8000 Seoul police came out to keep order. The lump of red in the middle of the picture are Chinese flags thrown up to mask a bunch of Tibetan flags that had just appeared. Before the police got there, all the Tibet protesters had been hauled to the ground, overwhelmed by rabid China-boosters. Vehicle escorts: a big bus gives protesters another obstacle to get around, and increases the chance they'll be intercepted before they can reach the torch.Coke led the procession in a shiny float. Write a letter to Coke and tell them you won't buy more Coke products until they withdraw their sponsorship of the Olympics. Ditto for Samsung. In the hotel lobby again. The ugly, disrespectful (to Korea, to Korea's police force, and to Korea's laws about freedom of expression), disruptive behaviour of China's own citizens in Seoul and other cities is more embarrassing to China than any protest could be.

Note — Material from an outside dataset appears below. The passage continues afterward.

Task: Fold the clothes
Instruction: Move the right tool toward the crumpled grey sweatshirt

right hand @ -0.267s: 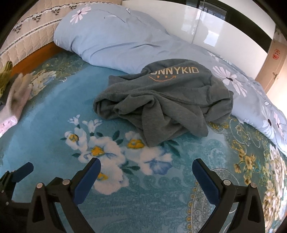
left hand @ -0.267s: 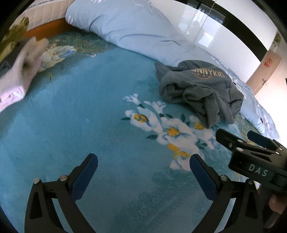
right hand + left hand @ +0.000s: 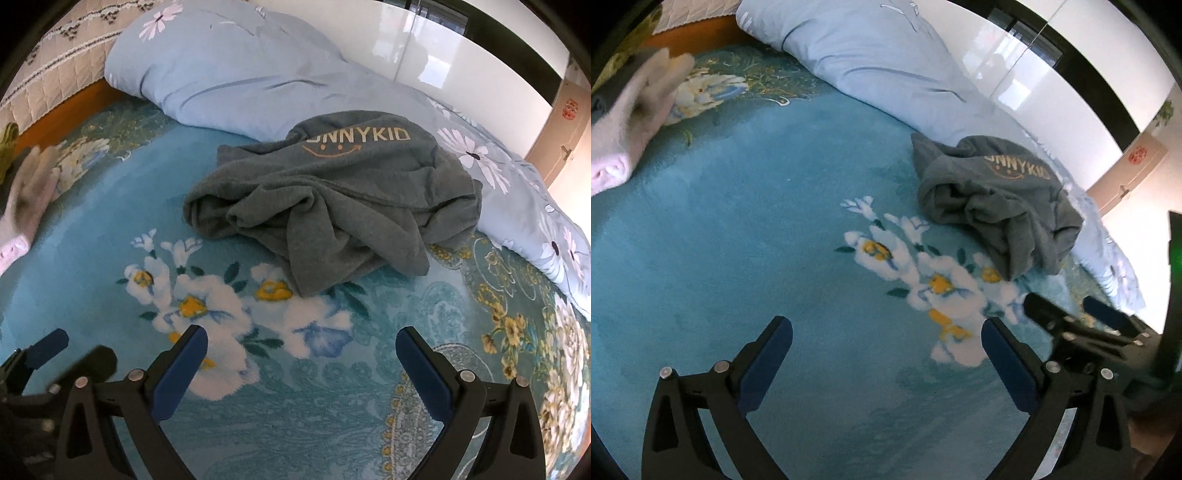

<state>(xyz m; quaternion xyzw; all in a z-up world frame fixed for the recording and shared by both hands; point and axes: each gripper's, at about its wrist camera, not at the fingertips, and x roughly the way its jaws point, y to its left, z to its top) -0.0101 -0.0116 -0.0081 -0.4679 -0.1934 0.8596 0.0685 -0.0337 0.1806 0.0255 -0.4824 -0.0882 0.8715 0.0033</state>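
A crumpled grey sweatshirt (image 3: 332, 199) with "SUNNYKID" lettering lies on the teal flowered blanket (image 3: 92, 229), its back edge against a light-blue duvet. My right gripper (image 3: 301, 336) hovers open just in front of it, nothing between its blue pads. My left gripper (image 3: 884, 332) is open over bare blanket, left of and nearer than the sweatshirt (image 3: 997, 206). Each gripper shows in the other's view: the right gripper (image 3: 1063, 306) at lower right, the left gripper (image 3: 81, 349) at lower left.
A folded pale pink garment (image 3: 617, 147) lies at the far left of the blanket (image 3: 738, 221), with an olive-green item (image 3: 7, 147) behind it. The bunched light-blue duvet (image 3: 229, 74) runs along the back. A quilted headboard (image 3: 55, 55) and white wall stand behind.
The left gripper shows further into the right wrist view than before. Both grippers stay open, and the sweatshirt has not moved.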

Some of the facts in this video montage are off base -- it's not a policeman stabbed, but a journalist hit by a projectile in the picture of the guy in green bleeding from the head, and I can't vouch for the text that goes with the footage in the other countries. . . but just look at the footage!
The Propaganda Olympics will go on -- really, whether they go smoothly or tank doesn't even matter to China anymore. Either they go badly, and China can use the embarrassment to stoke the "West hates us" resentment for their propaganda purposes -- a powerful, angry country full of rabid nationalists is just perfect if China decides to go expansionist, or the Olympics go well, and China can use it to strut and preen, declaring they're "arrived" as a major world player, and fuel the nationalism that way.
Last word goes to this kid: a sign held by a college-age student with big old glasses, standing quietly (but confidently: he has 1.3 billion brothers and sisters standing behind him). It reads: "Respect the Olympic Spirit, All men -- are brothers! Interfere with China's internal affairs, Annihilate -- in the far distance."
Somehow the first and last two lines don't quite match, eh? And how does the threat of annihilation fit with the proclaimed wish for a peaceful torch relay? Dunno.
Not that I was going to ask him: don't care to be wrestled to the ground and sat upon by 6000 angry China-boosters. Yup. The intimidation worked.